### Your assignment
From the entries below, transcribe exactly the lines between the line holding "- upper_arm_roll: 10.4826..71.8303" and the line holding "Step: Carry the", inclusive; skip all other lines.

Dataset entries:
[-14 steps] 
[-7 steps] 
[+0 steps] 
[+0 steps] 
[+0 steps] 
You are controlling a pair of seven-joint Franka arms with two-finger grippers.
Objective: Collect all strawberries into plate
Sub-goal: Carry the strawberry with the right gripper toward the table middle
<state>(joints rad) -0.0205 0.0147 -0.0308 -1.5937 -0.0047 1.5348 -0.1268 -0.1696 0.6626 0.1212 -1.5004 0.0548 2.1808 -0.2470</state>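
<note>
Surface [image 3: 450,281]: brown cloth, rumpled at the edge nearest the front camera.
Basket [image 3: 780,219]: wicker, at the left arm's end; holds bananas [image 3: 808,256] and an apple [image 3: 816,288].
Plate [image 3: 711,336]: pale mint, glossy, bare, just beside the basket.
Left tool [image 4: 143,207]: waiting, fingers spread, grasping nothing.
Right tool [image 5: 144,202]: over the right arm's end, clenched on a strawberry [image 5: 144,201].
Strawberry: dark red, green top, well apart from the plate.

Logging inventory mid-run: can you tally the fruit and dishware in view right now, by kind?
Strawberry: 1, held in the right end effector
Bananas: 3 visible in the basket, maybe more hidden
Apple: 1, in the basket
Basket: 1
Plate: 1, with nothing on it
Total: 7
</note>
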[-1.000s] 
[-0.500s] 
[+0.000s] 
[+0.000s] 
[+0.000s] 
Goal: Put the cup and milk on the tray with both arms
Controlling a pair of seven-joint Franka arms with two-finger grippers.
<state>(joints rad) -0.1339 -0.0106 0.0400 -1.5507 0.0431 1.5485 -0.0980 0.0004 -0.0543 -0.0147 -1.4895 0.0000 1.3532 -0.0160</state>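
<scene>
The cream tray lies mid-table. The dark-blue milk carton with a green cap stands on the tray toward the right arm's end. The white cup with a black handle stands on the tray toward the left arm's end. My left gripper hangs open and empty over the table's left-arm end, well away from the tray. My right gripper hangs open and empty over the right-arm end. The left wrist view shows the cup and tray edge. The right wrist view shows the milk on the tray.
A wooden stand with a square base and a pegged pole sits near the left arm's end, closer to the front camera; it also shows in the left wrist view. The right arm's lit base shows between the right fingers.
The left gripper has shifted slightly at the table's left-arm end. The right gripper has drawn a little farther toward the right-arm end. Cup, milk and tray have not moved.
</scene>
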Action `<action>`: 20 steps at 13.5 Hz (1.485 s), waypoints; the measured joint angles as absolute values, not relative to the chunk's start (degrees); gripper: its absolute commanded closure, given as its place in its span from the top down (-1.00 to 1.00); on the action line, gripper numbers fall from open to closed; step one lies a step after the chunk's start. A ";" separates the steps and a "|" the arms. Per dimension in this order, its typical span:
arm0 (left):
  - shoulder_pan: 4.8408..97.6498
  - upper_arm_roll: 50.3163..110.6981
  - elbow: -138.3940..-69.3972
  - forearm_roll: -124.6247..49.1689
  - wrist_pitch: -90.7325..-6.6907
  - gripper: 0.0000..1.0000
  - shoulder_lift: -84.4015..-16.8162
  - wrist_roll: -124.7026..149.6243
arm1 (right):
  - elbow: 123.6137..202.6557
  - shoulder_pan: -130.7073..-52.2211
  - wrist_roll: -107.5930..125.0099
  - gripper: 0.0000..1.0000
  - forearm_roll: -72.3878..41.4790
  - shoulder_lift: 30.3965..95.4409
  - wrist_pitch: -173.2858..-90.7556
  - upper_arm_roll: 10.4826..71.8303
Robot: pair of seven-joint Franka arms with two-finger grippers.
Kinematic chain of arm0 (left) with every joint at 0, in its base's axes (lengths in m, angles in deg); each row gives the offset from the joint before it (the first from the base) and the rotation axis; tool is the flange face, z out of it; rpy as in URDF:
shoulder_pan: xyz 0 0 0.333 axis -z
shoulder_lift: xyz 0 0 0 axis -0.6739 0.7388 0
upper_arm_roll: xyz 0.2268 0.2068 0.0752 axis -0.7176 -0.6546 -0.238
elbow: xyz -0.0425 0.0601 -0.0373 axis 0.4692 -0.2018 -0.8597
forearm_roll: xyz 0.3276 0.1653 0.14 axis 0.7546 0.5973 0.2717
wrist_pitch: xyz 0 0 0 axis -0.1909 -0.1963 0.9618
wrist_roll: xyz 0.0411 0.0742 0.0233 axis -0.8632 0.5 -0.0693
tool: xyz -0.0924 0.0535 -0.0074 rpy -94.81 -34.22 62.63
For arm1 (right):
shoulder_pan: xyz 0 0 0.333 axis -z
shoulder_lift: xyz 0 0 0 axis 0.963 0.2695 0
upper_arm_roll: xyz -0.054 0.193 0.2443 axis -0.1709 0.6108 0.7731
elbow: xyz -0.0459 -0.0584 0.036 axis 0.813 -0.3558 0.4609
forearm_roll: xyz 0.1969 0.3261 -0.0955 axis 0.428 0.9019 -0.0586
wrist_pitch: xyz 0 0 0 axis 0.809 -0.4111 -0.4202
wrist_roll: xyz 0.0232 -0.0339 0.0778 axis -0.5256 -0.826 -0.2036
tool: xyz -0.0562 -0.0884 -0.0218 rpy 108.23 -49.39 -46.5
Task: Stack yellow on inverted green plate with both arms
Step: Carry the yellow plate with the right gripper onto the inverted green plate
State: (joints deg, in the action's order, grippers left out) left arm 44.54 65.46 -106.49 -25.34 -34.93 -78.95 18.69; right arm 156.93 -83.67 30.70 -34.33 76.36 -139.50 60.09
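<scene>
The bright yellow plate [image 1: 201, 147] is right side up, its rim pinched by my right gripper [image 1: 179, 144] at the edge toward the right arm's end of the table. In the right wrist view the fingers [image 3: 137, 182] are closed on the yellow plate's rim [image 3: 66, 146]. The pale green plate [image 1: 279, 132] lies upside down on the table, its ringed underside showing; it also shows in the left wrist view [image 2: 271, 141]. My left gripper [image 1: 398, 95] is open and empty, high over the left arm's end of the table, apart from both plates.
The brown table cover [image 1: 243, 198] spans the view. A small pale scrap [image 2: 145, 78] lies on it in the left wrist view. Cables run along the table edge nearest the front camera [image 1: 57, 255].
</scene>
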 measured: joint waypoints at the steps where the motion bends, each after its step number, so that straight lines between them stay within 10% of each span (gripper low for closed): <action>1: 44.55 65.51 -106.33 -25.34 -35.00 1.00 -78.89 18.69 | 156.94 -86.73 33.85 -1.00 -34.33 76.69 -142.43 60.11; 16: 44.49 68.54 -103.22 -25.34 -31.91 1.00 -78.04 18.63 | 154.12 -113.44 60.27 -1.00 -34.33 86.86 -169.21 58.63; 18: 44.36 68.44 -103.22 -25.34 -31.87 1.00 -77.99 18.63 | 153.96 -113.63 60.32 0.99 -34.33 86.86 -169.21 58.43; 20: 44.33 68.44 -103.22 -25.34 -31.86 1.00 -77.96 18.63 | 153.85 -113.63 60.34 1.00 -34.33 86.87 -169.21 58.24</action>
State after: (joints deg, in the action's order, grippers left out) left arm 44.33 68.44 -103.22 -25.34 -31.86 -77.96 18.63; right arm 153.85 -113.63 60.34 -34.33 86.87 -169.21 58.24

### Result of this task
  - upper_arm_roll: 10.4826..71.8303
Robot: pair of seven-joint Franka arms with two-finger grippers.
Kinematic chain of arm0 (left) with every joint at 0, in its base's axes (lengths in m, angles in deg); each row gives the offset from the joint before it (the first from the base) and the rotation axis; tool is the flange face, z out of it; rpy as in URDF:
shoulder_pan: xyz 0 0 0.333 axis -z
shoulder_lift: xyz 0 0 0 axis -0.6739 0.7388 0
upper_arm_roll: xyz 0.2268 0.2068 0.0752 axis -0.7176 -0.6546 -0.238
elbow: xyz -0.0425 0.0601 -0.0373 axis 0.4692 -0.2018 -0.8597
forearm_roll: xyz 0.3276 0.1653 0.14 axis 0.7546 0.5973 0.2717
wrist_pitch: xyz 0 0 0 axis -0.1909 -0.1963 0.9618
wrist_roll: xyz 0.0411 0.0742 0.0233 axis -0.8632 0.5 -0.0693
tool: xyz -0.0924 0.0535 -0.0074 rpy -94.81 -34.22 62.63
For arm1 (right):
shoulder_pan: xyz 0 0 0.333 axis -z
shoulder_lift: xyz 0 0 0 axis 0.963 0.2695 0
upper_arm_roll: xyz -0.054 0.193 0.2443 axis -0.1709 0.6108 0.7731
elbow: xyz -0.0459 -0.0584 0.036 axis 0.813 -0.3558 0.4609
forearm_roll: xyz 0.1969 0.3261 -0.0955 axis 0.428 0.9019 -0.0586
wrist_pitch: xyz 0 0 0 axis 0.809 -0.4111 -0.4202
wrist_roll: xyz 0.0232 -0.0339 0.0778 axis -0.5256 -0.826 -0.2036
tool: xyz -0.0562 -0.0884 -0.0218 rpy 108.23 -49.39 -46.5
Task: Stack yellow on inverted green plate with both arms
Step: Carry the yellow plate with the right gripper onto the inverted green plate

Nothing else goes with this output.